[Stored data entries]
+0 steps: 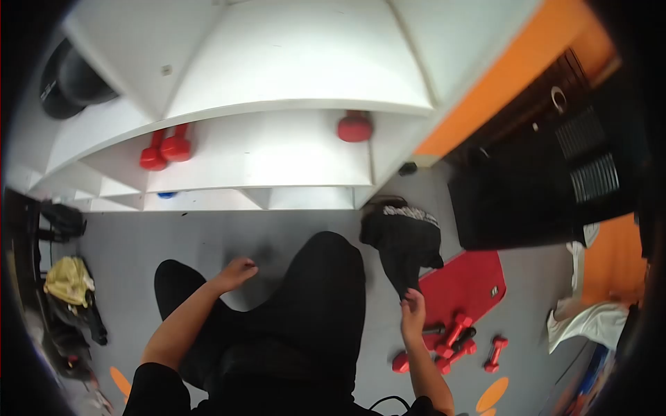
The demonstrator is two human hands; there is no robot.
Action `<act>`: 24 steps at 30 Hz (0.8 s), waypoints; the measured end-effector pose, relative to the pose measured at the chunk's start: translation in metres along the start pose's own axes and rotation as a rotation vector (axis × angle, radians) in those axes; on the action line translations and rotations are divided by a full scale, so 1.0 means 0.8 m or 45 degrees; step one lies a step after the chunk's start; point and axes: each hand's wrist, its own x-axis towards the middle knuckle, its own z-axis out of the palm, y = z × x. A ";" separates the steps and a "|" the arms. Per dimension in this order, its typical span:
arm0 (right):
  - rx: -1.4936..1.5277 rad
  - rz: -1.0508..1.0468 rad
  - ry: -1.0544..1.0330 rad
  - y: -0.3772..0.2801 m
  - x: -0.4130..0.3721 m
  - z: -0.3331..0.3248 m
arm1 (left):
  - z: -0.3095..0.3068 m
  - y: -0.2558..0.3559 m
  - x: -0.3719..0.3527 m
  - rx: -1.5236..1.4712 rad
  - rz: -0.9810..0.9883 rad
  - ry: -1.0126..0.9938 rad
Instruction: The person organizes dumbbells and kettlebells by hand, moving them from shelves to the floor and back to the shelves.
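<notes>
- The right hand [413, 305] is closed on one end of a black garment [404, 239], with the fingers pinched around the cloth.
- The black garment stretches from this hand toward the white shelf [277, 149]. It lies between the person's black-clothed knee [326, 277] and a red mat [466, 283] on the grey floor [208, 236].
- The left hand [236, 272] holds nothing. Its fingers are loosely curled, and it is beside the other knee.
- Some red dumbbells [452, 340] lie on the floor, just beside the right forearm.
- Two more red dumbbells [165, 149] stand in a compartment of the shelf.
</notes>
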 end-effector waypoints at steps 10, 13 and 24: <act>-0.518 -1.164 -0.245 -0.390 0.199 0.291 | -0.012 0.003 -0.028 0.161 -0.040 0.088; -0.678 -0.949 -0.126 -0.404 0.309 0.330 | 0.005 -0.014 -0.033 0.100 0.108 -0.025; -1.624 -1.083 0.114 -0.408 0.377 0.391 | -0.011 0.008 -0.090 0.208 0.007 0.234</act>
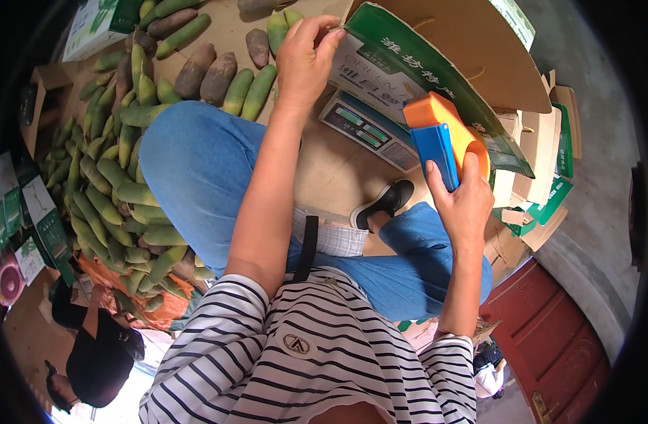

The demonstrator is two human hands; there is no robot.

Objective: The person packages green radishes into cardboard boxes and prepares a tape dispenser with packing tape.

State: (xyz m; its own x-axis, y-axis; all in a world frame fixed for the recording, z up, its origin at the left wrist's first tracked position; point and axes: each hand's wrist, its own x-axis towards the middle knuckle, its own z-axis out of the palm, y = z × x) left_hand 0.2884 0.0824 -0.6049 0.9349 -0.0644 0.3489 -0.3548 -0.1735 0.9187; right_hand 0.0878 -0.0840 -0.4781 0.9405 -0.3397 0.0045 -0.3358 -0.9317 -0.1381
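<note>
My left hand [303, 60] pinches the near left corner of an open green-and-white cardboard box [380, 53], whose brown flaps stand up. My right hand [465, 201] is wrapped round an orange and blue tape dispenser [440, 134], held up against the printed side of the box in this view. Below the box is a digital scale [363, 127] with lit displays; the box covers its far part. Long green radishes [250, 92] and darker, brownish ones [218, 78] lie to the left of the scale, beyond my knee.
A large heap of green radishes [98, 205] spreads along the left. More printed cartons stand at the far left [45, 212] and right [554, 191]. A person in black [101, 360] is at the lower left. A red door [550, 339] is at the lower right.
</note>
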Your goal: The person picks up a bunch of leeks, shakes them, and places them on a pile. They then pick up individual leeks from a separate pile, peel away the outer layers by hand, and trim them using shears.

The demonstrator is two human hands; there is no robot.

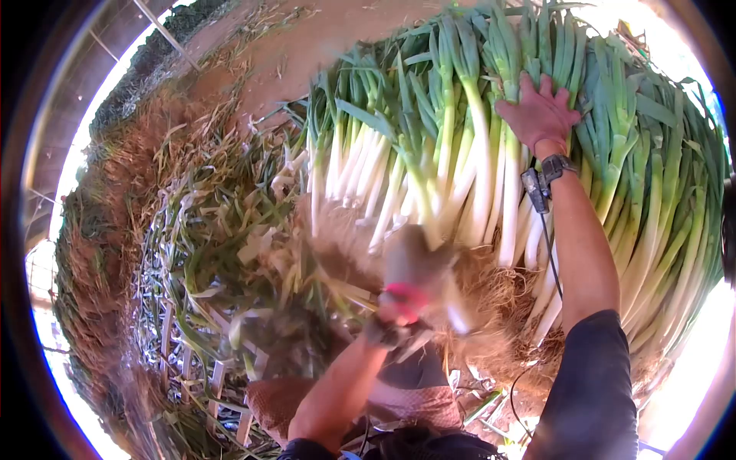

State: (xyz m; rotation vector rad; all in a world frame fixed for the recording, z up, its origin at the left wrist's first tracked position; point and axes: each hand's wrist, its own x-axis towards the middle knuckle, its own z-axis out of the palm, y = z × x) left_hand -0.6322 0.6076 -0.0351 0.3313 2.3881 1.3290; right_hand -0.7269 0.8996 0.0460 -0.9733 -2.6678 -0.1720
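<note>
A wide row of long green onions lies with white stems toward me and green leaves away. My right hand, in a pinkish glove, lies with fingers spread on their leaves. My left hand, gloved in grey and pink, is smeared by motion in front of the stems. A blurred onion stalk runs through its grip, the white end sticking out below; the separate fingers are hard to make out. Brown, stringy roots hang at the stem ends.
At left lies a heap of stripped leaves and peelings, with slatted crate-like pieces among them. Bare reddish soil stretches behind. A small black device with a cable hangs at my right wrist. My knees are just below my left hand.
</note>
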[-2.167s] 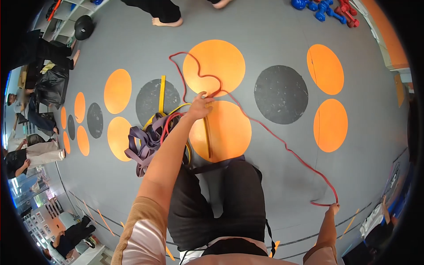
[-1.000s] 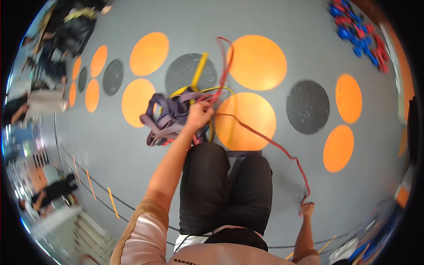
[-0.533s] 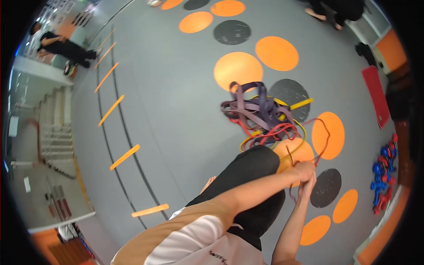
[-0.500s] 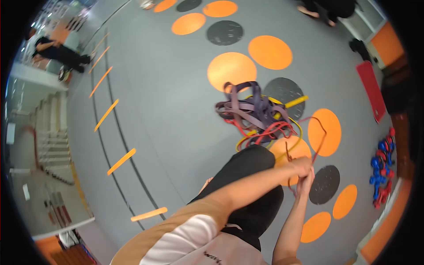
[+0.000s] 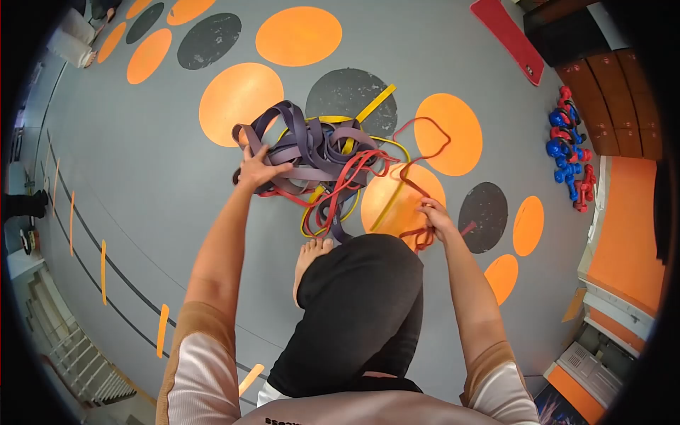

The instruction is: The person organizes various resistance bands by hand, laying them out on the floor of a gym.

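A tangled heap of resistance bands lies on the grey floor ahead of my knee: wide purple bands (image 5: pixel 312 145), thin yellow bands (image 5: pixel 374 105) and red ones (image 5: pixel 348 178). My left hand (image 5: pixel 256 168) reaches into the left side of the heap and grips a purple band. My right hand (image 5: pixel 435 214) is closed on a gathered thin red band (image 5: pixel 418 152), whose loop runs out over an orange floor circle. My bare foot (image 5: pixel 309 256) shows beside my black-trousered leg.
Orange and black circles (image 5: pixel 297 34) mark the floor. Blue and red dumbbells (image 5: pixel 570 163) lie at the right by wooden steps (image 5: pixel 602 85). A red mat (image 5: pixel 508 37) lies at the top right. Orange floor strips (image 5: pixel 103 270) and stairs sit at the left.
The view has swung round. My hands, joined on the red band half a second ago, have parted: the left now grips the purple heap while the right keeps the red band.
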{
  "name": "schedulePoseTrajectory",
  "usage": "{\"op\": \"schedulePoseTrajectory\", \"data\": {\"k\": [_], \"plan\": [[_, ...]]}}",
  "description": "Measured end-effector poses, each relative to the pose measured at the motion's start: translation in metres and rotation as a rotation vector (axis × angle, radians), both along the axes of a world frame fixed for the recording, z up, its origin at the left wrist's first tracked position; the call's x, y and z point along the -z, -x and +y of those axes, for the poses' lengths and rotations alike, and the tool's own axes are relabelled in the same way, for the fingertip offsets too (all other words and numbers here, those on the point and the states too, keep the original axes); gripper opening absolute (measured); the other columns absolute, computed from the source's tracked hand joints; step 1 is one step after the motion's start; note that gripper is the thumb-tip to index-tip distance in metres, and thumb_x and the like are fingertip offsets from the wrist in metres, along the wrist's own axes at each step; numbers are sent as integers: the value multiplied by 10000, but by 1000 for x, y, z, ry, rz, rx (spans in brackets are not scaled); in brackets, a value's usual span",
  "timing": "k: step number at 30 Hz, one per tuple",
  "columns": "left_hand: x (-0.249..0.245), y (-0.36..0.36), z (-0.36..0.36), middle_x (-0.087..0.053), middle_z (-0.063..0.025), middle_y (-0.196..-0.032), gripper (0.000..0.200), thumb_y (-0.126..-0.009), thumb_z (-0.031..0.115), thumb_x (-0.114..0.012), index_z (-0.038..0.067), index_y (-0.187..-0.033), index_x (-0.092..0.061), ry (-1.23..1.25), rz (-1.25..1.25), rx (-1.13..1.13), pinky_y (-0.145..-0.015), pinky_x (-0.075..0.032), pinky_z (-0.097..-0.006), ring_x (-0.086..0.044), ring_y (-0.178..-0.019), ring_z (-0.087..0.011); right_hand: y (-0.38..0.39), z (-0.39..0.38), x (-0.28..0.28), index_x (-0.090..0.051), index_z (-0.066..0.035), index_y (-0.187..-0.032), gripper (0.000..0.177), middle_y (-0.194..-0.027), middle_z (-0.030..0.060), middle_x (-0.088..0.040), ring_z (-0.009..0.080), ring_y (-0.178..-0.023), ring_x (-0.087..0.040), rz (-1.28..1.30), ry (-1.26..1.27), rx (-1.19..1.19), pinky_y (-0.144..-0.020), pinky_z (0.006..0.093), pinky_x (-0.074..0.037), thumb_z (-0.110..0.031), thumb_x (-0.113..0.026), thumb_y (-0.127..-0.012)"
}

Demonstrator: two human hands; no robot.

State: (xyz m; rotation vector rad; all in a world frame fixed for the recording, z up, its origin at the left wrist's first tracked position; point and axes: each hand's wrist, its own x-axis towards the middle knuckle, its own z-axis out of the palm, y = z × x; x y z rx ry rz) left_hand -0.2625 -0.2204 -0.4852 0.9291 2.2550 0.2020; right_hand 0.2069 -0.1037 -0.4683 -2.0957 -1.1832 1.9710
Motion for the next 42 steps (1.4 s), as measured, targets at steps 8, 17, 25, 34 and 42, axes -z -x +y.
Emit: {"op": "schedulePoseTrajectory", "data": {"k": [8, 17, 25, 34, 42], "plan": [[-8, -45, 22, -476, -197, -1260, 971, -464, 713, -726, 166, -1245, -543, 99, -17, 286, -975, -394, -461, -377, -1188, -407, 130, -52, 36, -444, -146, -1240, 545, -1010, 22, -595, 46, -416, -322, 510, 289, 225, -429, 213, -358, -480, -605, -841], [-26, -114, 31, -611, -156, -1117, 753, -626, 396, -795, 49, -1233, -516, -65, -596, 353, -930, -441, -367, -577, -1052, -262, 184, -89, 5, -550, -130, -950, 319, -602, -26, -522, 80, -391, -430, 482, 239, 587, -354, 211, -318, -318, -734, -769], [-253, -182, 31, -568, -89, -1178, 678, -697, 151, -783, 43, -1287, -469, -25, -1075, 297, -924, -440, -314, -546, -1072, -187, 113, -129, -227, -568, -99, -1020, 350, -756, -14, -596, 92, -571, -556, 400, 152, 673, -452, 233, -405, -343, -695, -804], [-533, -191, -136, -529, -116, -1207, 711, -716, 61, -731, 26, -1328, -371, 264, -1296, 439, -953, -440, -366, -541, -1111, -242, 115, -350, -505, -579, -24, -935, 309, -822, 18, -590, 122, -788, -574, 479, -281, 873, -696, 281, -489, -287, -696, -824], [-631, -189, -348, -418, -140, -1332, 934, -696, 62, -706, 82, -1449, -152, 488, -1162, 727, -1010, -372, -372, -454, -1192, -260, 152, -604, -614, -573, -14, -1136, 469, -1062, 97, -618, 196, -990, -572, 392, -537, 1181, -858, 344, -462, -334, -691, -814]]}}
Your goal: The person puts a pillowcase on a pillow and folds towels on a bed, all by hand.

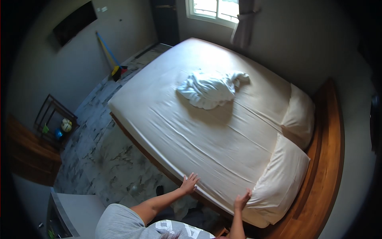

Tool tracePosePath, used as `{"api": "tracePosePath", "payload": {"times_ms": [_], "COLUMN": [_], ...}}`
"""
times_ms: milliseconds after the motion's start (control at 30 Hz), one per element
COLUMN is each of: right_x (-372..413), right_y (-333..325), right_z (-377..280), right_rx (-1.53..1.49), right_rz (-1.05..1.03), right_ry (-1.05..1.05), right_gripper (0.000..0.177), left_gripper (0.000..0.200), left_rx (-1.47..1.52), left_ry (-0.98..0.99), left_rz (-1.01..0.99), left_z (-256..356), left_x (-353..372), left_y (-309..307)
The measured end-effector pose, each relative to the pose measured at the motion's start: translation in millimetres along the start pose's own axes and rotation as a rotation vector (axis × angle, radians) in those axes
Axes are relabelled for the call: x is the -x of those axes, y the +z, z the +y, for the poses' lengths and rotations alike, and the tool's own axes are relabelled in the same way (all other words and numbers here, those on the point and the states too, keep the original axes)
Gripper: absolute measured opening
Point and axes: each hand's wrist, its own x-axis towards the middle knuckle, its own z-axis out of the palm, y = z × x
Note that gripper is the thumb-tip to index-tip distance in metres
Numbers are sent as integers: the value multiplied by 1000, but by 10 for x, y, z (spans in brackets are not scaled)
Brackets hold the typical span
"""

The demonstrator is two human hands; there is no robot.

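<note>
A bed with a cream fitted sheet stretches out in front of me, with long creases running across it. My left hand is at the near side edge of the mattress, its fingers spread. Close to the lower corner of the near pillow is my right hand, fingers apart and nothing visible in them. A second pillow lies beyond the first, against the headboard. Toward the far side of the mattress sits a crumpled, pale bluish-white cloth in a heap.
Marbled floor tiles run along the left of the bed. A blue-handled broom leans at the wall below a television. A rack with balls stands beside wooden furniture. A window and curtain are behind the bed.
</note>
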Motion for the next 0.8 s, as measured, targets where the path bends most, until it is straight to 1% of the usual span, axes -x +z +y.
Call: {"api": "tracePosePath", "payload": {"times_ms": [33, 100, 133, 233, 267, 300, 367, 400, 433, 467, 500, 533, 567, 600, 633, 700, 800], "right_x": [-40, -113, -119, -31, 53, 167, 419, 594, 763, 942, 1107, 1220, 1213, 1210, 1227, 1146, 1012], "right_y": [3, 11, 48, 445, 647, 905, 1532, 1824, 2113, 2396, 2540, 2516, 2539, 2595, 2714, 3096, 3528], "right_z": [-83, -386, -639, -1467, -1757, -2091, -2705, -3081, -3445, -3793, -4240, -4725, -5087, -5420, -5690, -6083, -6720], "right_rx": [26, 72, 78, 33, -2, -23, -148, -188, -265, -244, -288, -281, -249, -216, -186, -268, -272], "right_rz": [43, 80, 135, 217, 213, 279, 296, 208, 101, 2, -158, -314, -384, -458, -536, -507, -477], "right_ry": [15, -39, -100, -79, -62, -94, -222, -173, -190, -266, -342, -494, -566, -639, -712, -676, -658], "right_gripper": [68, 67, 66, 66, 65, 66, 61, 60, 59, 60, 62, 62, 61, 60, 59, 56, 53], "left_gripper": [69, 72, 75, 79, 80, 81, 84, 84, 84, 85, 85, 84, 83, 80, 77, 77, 74], "left_rx": [33, 92, 100, 140, 162, 177, 192, 209, 226, 225, 317, 412, 508, 545, 547, 573, 559], "left_ry": [-17, -44, -65, -123, -162, -202, -291, -342, -396, -436, -403, -374, -348, -304, -333, -319, -336], "left_rz": [107, 314, 354, 469, 490, 504, 520, 523, 522, 569, 653, 737, 821, 954, 1002, 1084, 1033], "left_z": [-130, -477, -707, -1373, -1608, -1837, -2229, -2404, -2571, -2717, -2915, -3125, -3306, -3445, -3525, -3777, -4340], "left_x": [73, 264, 398, 694, 869, 1065, 1370, 1499, 1636, 1752, 1820, 1889, 1960, 2028, 2133, 2266, 2412], "left_y": [-227, -606, -711, -1166, -1313, -1450, -1701, -1838, -1974, -2096, -2151, -2190, -2212, -2277, -2425, -2550, -2760]}}
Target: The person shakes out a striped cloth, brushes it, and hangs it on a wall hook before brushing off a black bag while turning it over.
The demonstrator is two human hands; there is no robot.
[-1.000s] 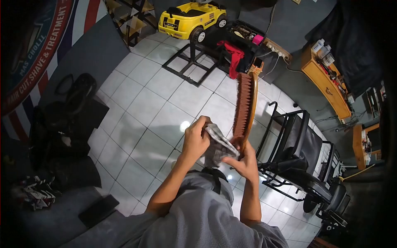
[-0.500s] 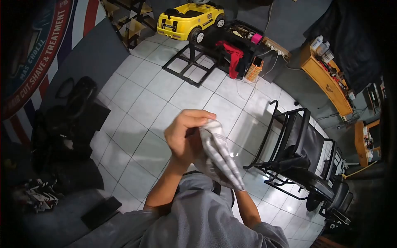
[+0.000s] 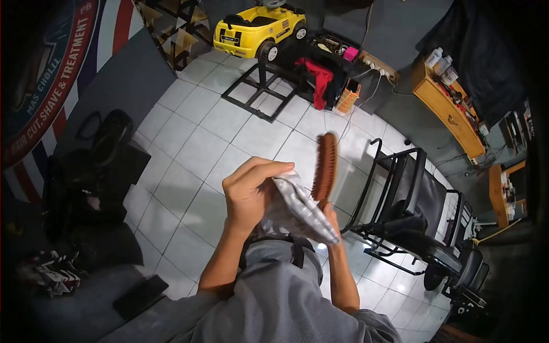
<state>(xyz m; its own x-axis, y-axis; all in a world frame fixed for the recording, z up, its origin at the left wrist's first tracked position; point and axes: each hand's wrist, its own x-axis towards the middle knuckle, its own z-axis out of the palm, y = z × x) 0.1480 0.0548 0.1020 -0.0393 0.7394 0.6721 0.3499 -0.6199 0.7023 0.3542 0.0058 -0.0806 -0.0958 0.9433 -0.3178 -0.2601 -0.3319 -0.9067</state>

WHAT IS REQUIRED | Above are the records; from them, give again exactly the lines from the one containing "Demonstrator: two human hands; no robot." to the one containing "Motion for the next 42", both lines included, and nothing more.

ANSWER FOR THE TASK |
Demonstrator: two human hands; no robot.

State: (xyz m; rotation vector rad; all in a world frame fixed for the recording, z up, its origin at the left wrist's first tracked position; point and axes: each hand's wrist, its own x-axis towards the middle knuckle, its own z-axis out of the palm, y = z × x; x y z rx ry rz) left_hand -0.2625 -0.2204 -0.4852 0.9291 2.2550 0.2020; right_hand 0.2069 -0.1037 -0.4683 -2.0957 -1.1832 1.9710
Motion for the next 42 steps (1.4 s), as measured, targets at steps 8, 17, 25, 34 and 42, axes -z -x +y.

Nothing else is needed to finish the exercise.